*PROBLEM:*
Start at the line with "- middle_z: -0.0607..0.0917" in the records below, stop at the line with "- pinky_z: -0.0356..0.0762", and return every line in that span exactly, the two end lines included.

---------- RECORDS TO PROCESS ----------

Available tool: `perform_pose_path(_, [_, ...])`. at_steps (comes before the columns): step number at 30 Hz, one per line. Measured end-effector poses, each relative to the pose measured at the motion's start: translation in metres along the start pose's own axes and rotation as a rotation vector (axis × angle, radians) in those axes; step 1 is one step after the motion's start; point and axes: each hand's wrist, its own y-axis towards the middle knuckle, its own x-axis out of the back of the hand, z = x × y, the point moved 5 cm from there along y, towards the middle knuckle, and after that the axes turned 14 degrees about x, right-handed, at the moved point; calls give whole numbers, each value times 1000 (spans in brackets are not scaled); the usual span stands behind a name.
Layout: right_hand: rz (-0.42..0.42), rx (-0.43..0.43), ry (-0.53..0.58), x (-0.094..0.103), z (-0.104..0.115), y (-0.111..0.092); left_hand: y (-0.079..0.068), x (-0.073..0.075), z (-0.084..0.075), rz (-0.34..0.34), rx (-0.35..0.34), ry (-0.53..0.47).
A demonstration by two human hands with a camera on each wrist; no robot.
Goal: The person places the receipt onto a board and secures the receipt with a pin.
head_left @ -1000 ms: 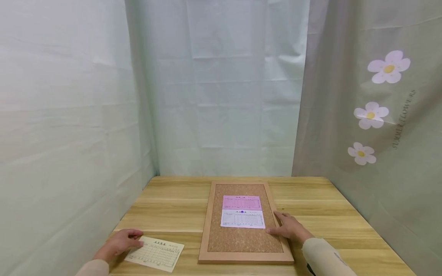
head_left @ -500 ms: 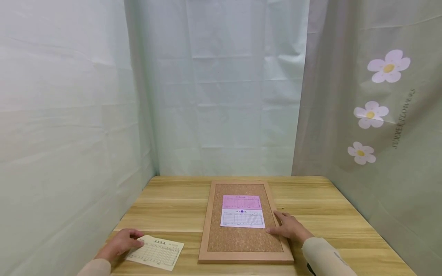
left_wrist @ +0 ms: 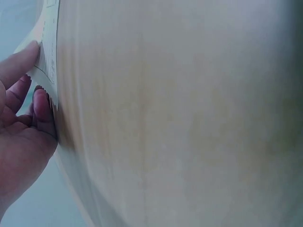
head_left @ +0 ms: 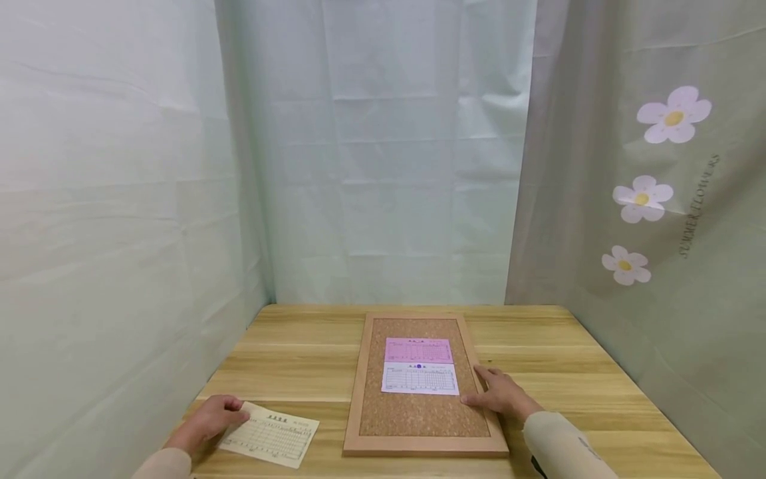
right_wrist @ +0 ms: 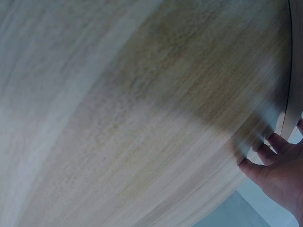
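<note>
My left hand (head_left: 206, 420) pinches the upper left corner of a pale yellow printed paper form (head_left: 275, 436) at the front left of the table. In the left wrist view the thumb (left_wrist: 26, 56) lies over the paper's edge, and the sheet bends there. A wood-framed cork board (head_left: 425, 422) lies flat at the middle. On it are a pink form (head_left: 419, 349) and, just below, a white form (head_left: 421, 380) with a purple round pin (head_left: 419, 366) at its top. My right hand (head_left: 501, 394) rests on the board's right frame, thumb at the inner side, other fingertips touching the table beside it.
The wooden table (head_left: 574, 372) has rounded far corners. Pale curtains (head_left: 395, 166) enclose it at the back and on both sides. The right curtain carries white printed flowers (head_left: 641, 199).
My left hand and the pinched corner of the yellow form have risen slightly, and the sheet's lower edge has shifted a little away from me. My right hand has stayed on the board's frame.
</note>
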Motion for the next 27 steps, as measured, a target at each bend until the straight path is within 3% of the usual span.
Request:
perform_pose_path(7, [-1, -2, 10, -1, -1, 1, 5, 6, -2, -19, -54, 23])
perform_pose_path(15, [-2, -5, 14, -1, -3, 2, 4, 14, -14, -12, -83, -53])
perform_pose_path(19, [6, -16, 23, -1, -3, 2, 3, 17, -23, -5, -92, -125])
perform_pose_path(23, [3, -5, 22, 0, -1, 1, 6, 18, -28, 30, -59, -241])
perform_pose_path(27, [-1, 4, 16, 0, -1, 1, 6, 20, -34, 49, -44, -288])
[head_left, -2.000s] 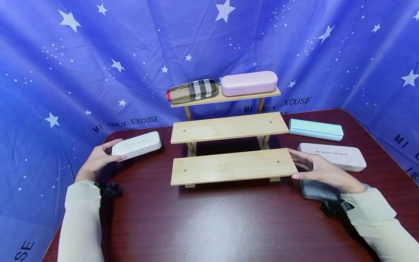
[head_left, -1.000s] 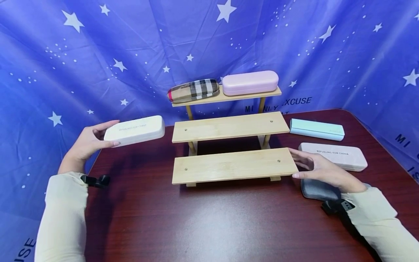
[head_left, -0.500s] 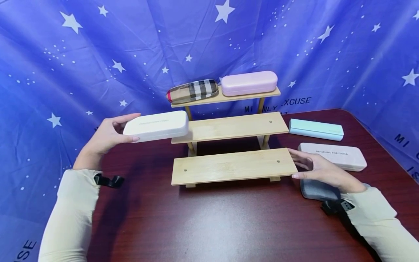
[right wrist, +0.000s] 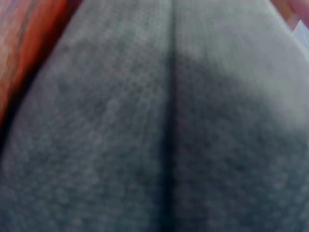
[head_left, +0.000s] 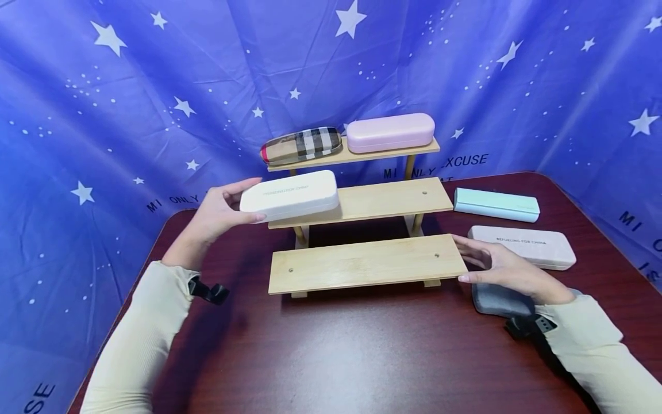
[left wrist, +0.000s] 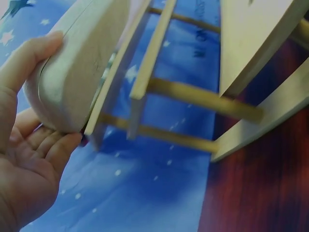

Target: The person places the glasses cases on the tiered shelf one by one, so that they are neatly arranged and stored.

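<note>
My left hand [head_left: 214,213] grips one end of a white glasses case [head_left: 289,195], thumb on the near side and fingers on the far side. The case overlaps the left part of the middle tier of a three-tier wooden display shelf [head_left: 362,264]. In the left wrist view, the case [left wrist: 79,63] shows close by the shelf boards [left wrist: 120,72]. My right hand [head_left: 504,270] holds the right end of the bottom board between thumb and fingers. A dark grey glasses case [head_left: 496,302] lies under that hand and fills the right wrist view.
On the top tier sit a plaid glasses case [head_left: 302,145] and a pink one [head_left: 390,133]. Right of the shelf, a mint case [head_left: 496,205] and a pale case with lettering [head_left: 522,247] lie on the dark red table [head_left: 331,351]. A blue star-patterned curtain [head_left: 207,69] hangs behind.
My left hand has lifted the white glasses case off the table at the left and carried it rightward to the middle tier. The right hand stays at the bottom board.
</note>
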Motion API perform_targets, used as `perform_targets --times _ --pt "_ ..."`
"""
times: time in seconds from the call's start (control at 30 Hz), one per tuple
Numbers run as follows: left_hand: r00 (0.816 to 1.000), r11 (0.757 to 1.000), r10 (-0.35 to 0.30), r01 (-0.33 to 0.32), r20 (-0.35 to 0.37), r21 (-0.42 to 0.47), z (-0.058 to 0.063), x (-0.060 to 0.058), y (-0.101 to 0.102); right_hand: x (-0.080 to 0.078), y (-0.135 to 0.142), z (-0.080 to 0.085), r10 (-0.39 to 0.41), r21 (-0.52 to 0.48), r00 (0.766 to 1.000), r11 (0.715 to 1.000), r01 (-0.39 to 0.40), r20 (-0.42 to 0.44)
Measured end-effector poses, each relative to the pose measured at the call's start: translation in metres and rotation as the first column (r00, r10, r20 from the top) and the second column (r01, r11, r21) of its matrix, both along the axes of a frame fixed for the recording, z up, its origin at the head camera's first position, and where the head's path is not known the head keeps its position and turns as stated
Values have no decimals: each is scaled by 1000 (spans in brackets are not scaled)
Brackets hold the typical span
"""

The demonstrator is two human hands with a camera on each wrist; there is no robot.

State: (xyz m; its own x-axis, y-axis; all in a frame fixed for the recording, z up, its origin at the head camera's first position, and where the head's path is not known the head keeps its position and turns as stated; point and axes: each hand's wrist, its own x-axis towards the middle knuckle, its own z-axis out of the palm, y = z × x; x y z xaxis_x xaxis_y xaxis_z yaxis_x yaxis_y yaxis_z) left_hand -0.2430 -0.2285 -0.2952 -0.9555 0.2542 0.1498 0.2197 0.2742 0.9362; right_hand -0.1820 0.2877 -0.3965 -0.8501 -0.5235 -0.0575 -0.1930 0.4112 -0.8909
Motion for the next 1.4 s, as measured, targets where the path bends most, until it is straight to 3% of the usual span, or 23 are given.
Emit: perform_targets --times 0.23,0.53,0.87,1.4 --pt "1000 999 23 -23 20 -30 -12 -7 19 -1 0 -1 -4 3 1000 1000 4 8" --pt "999 999 -17 19 46 -43 -22 -17 33 0 0 0 -5 1 1000 1000 5 -5" --pt "998 999 -24 26 59 -30 -27 -28 27 -1 1 -1 -8 -1 1000 1000 8 0" --pt "998 997 -36 39 43 -71 -29 -30 26 -1 0 1 12 -21 1000 1000 -12 -2"
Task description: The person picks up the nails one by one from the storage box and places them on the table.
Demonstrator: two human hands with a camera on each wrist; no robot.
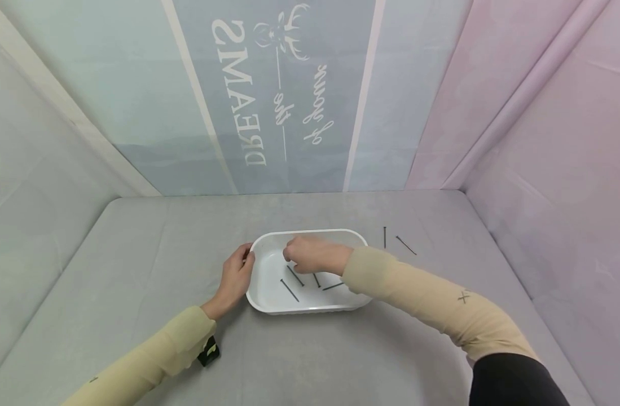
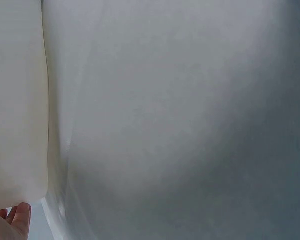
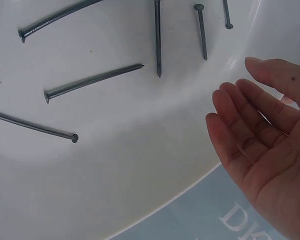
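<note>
A white oval tray [image 1: 269, 285] lies on the grey surface, with several dark metal nails [image 3: 94, 82] scattered over its floor. At the tray's left end my left hand [image 1: 233, 276] grips the rim; only its fingers [image 2: 21, 220] show in the left wrist view, in the bottom corner. My right hand [image 1: 312, 254] reaches over the tray from the right, slightly blurred in the head view, above the nails. In the right wrist view its palm shows bare, fingers loosely bent and thumb apart, with nothing held. My forearm hides part of the tray's right side.
Two more nails, one upright in view [image 1: 385, 237] and one slanted [image 1: 406, 245], lie on the grey surface beyond the tray's right end. A small black object [image 1: 209, 352] shows beside the left sleeve. Fabric walls stand at the back [image 1: 289, 175] and both sides.
</note>
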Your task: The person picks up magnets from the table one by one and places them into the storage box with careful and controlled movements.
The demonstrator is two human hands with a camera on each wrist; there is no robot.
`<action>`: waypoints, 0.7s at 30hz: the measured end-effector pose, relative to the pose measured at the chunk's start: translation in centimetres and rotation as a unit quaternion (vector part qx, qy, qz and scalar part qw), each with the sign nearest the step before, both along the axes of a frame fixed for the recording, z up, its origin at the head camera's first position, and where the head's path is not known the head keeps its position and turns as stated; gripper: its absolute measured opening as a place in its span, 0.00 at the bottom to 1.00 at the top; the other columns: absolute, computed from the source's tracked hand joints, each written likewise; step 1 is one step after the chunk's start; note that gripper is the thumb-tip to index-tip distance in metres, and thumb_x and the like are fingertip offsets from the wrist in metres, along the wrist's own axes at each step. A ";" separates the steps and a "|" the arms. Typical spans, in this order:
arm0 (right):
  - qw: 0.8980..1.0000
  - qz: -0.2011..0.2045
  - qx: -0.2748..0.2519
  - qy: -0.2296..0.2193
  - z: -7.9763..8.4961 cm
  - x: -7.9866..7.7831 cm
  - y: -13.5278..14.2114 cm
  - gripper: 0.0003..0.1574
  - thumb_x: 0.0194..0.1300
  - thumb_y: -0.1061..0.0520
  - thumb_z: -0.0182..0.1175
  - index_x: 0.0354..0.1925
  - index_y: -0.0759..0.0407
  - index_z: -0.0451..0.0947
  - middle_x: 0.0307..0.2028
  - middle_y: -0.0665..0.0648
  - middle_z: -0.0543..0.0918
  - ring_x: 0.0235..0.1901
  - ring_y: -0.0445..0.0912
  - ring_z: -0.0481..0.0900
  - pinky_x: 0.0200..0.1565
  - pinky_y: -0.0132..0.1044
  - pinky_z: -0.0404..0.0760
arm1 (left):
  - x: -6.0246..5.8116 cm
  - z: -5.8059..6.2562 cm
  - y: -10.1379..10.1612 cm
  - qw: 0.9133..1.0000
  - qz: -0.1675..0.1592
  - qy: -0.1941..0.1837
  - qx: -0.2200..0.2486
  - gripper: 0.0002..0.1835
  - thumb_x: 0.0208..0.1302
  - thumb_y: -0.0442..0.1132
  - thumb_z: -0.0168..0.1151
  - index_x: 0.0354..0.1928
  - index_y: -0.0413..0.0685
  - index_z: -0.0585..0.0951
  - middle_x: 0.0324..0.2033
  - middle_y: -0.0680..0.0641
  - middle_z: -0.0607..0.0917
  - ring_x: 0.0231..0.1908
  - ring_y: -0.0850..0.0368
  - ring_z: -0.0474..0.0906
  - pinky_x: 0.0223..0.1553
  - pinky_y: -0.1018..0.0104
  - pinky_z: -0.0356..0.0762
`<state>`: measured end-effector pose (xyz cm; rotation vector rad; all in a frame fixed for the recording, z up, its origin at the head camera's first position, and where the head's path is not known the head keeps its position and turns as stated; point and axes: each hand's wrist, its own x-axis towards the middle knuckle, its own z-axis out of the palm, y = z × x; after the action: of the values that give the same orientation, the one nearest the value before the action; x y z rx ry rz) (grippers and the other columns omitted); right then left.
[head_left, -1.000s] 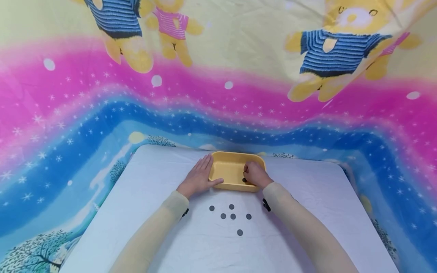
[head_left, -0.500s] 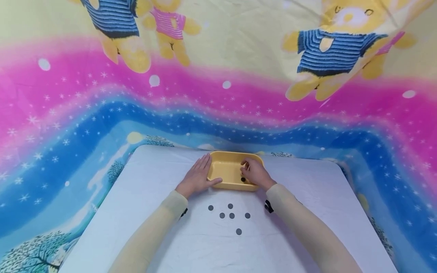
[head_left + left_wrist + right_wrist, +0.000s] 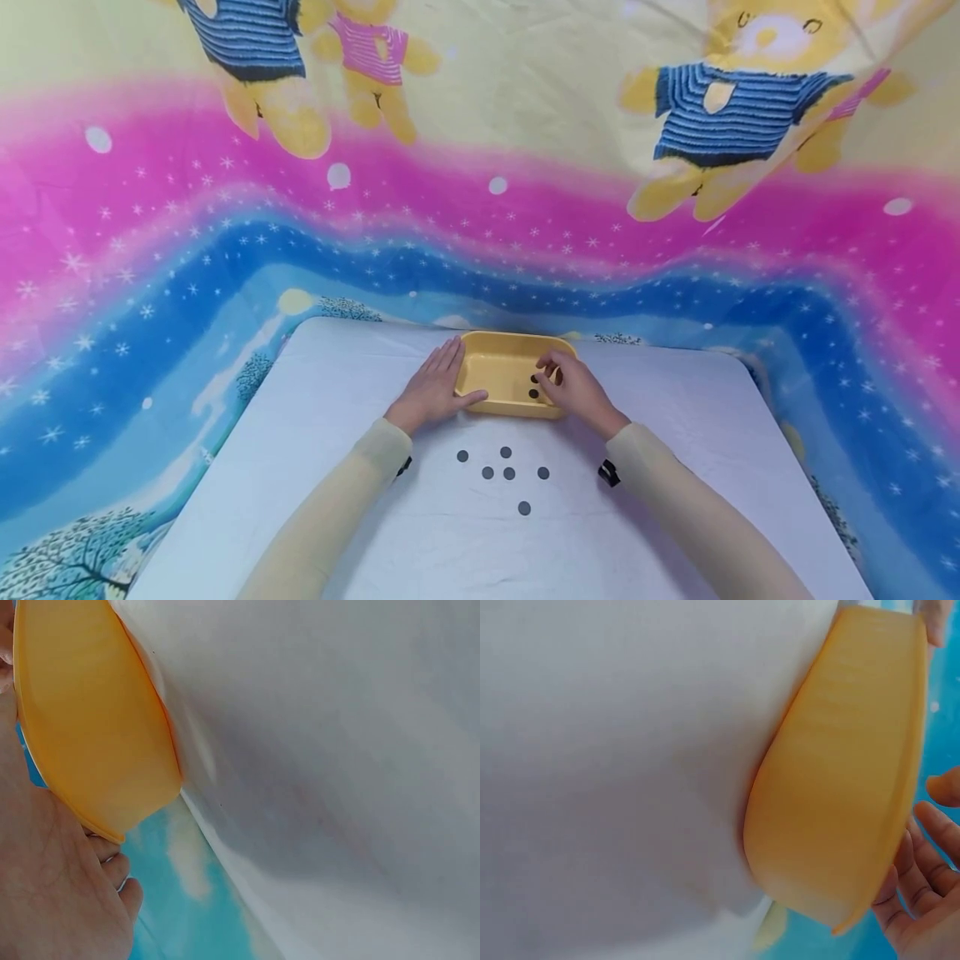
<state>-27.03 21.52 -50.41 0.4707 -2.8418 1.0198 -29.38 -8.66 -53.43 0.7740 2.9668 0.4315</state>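
L hand [image 3: 429, 393]: fingers straight, touching box [image 3: 495, 377]
R hand [image 3: 577, 387]: fingers half-bent, empty
Discs [image 3: 534, 393]: 2 in box, 6 lower ctr

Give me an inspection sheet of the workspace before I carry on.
Surface: white table, its cover faintly creased.
Job's things: yellow box, upright near the far edge; two dark discs inside, toward its right end; six gray discs loose on the table on its near side.
Clutter: nothing seen.
Left hand: spread against the box's left end, thumb at the near rim.
Right hand: at the box's right end, thumb and forefinger apart; contact with a disc unclear.
Cables: nothing seen.
Surroundings: printed fabric with bears and snowflakes.
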 end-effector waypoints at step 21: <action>0.999 0.024 -0.013 0.022 0.4 7.9 1.6 0.13 0.68 0.62 0.74 0.47 0.55 0.81 0.36 0.46 0.78 0.35 0.43 0.76 0.37 0.35 0.79 | -0.1 -0.3 0.1 1.000 -0.004 0.005 0.009 0.63 0.71 0.82 0.43 0.86 0.38 0.42 0.86 0.39 0.42 0.86 0.45 0.36 0.84 0.53 0.36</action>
<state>-19.16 23.14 -50.04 0.5546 -2.7879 1.0409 -29.53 -8.61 -53.71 0.7926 2.9714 0.4553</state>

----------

*REPLY:*
  - middle_z: -0.0607..0.0917
  - ring_x: 0.0231..0.1908
  - ring_y: -0.0850..0.0368
  - ring_z: -0.0474..0.0906
  - pinky_x: 0.0223..0.1553
  - pinky_y: -0.1018..0.0104
  - pinky_z: -0.0356..0.0762

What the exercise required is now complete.